Pacemaker Heartbeat CRM General - UNKN - check failed - please submit a crash report!

Hi,

After adding two nodes with pacemaker to be monitored both report warning: “Heartbeat CRM General UNKN - check failed - please submit a crash report!”
Clients running check-mk-agent 1.6.0p17. Server is running OMD - Open Monitoring Distribution 1.6.0p17.

Crash Report:
Exception KeyError (‘num_resources’)
Traceback File “/omd/sites/Koronea/lib/python/cmk_base/checking.py”, line 320, in execute_check
raw_result = check_function(item, determine_check_params(params), section_content)
File “/omd/sites/Koronea/share/check_mk/checks/heartbeat_crm”, line 194, in check_heartbeat_crm
if params[‘num_resources’] is not None:

What causes the check to throw this warning/error? How can I resolv this problem?

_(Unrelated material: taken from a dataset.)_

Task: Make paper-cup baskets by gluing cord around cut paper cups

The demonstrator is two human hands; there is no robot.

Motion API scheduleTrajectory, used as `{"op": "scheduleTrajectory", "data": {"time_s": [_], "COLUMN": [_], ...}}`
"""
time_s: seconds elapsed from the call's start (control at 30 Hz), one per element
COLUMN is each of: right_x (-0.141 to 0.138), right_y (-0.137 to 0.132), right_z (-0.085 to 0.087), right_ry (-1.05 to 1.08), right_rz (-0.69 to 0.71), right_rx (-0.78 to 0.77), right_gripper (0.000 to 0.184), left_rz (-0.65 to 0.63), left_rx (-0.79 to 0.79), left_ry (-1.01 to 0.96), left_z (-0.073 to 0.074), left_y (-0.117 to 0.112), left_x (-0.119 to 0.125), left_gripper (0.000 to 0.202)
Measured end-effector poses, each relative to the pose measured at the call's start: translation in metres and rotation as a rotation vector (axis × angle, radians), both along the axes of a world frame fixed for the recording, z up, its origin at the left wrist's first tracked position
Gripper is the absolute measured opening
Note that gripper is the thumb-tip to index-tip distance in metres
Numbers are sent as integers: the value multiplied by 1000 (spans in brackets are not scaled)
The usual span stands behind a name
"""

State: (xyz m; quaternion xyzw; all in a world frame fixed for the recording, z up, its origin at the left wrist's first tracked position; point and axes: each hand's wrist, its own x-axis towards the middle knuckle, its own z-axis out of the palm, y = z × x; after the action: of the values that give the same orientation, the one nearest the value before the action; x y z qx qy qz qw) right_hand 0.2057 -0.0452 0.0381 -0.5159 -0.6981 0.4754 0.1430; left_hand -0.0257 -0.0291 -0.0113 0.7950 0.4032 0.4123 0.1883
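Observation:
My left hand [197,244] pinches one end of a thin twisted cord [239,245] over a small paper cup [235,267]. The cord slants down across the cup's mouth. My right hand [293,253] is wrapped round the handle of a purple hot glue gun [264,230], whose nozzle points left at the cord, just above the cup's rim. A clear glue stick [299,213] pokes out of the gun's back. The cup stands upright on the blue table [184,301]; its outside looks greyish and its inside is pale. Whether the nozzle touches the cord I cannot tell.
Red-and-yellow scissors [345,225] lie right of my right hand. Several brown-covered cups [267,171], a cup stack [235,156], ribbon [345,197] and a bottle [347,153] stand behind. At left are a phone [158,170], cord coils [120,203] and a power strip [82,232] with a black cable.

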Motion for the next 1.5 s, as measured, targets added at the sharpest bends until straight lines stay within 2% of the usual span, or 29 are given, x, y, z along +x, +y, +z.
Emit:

Few more informations below.

Agent output:
<<<check_mk>>>
Version: 1.6.0p17
AgentOS: linux
Hostname: srv-01-sapconfig01
AgentDirectory: /etc/check_mk
DataDirectory: /var/lib/check_mk_agent
SpoolDirectory: /var/lib/check_mk_agent/spool
PluginsDirectory: /usr/lib/check_mk_agent/plugins
LocalDirectory: /usr/lib/check_mk_agent/local
OnlyFrom: 10.1.1.39 127.0.0.1 #10.0.20.1 10.0.20.2


<<<heartbeat_crm>>>
Stack: corosync
Current DC: srv-01-sapconfig01 (version 1.1.19+20181105.ccd6b5b10-3.16.1-1.1.19+20181105.ccd6b5b10) - partition with quorum
Last updated: Wed Sep 9 10:47:47 2020
Last change: Fri Aug 21 21:22:12 2020 by hacluster via crmd on srv-01-sapconfig01
2 nodes configured
11 resources configured
Online: [ srv-01-sapconfig01 srv-01-sapconfig02 ]
Full list of resources:
Clone Set: cl-storage [g-storage]
_ Started: [ srv-01-sapconfig01 srv-01-sapconfig02 ]
Clone Set: cl-nfsserver [nfsserver]
_ Started: [ srv-01-sapconfig01 srv-01-sapconfig02 ]
Resource Group: grp_NFS
_ rsc_VG_vgnfs (ocf::heartbeat:LVM): Started srv-01-sapconfig01
_ rsc_IP_nfs (ocf::heartbeat:IPaddr2): Started srv-01-sapconfig01
_ rsc_FS_vgnfs (ocf::heartbeat:Filesystem): Started srv-01-sapconfig01
_ exportfs (ocf::heartbeat:exportfs): Started srv-01-sapconfig01
stonith-sbd (stonith:external/sbd): Started srv-01-sapconfig01

It looks like that the inventory function has not created the correct parameters for your discovered services.
Can you make a test on the command line please.
cmk --debug -vvII hostname
after this was done without error can you have a look at the created autocheck file in
~/var/check_mk/autochecks/hostname.mk
Inside this file you should see in the line with the “heartbeat_crm” check also a parameter entry.
Is this so?

Running test cmk --debug -vvII hostname completed without error.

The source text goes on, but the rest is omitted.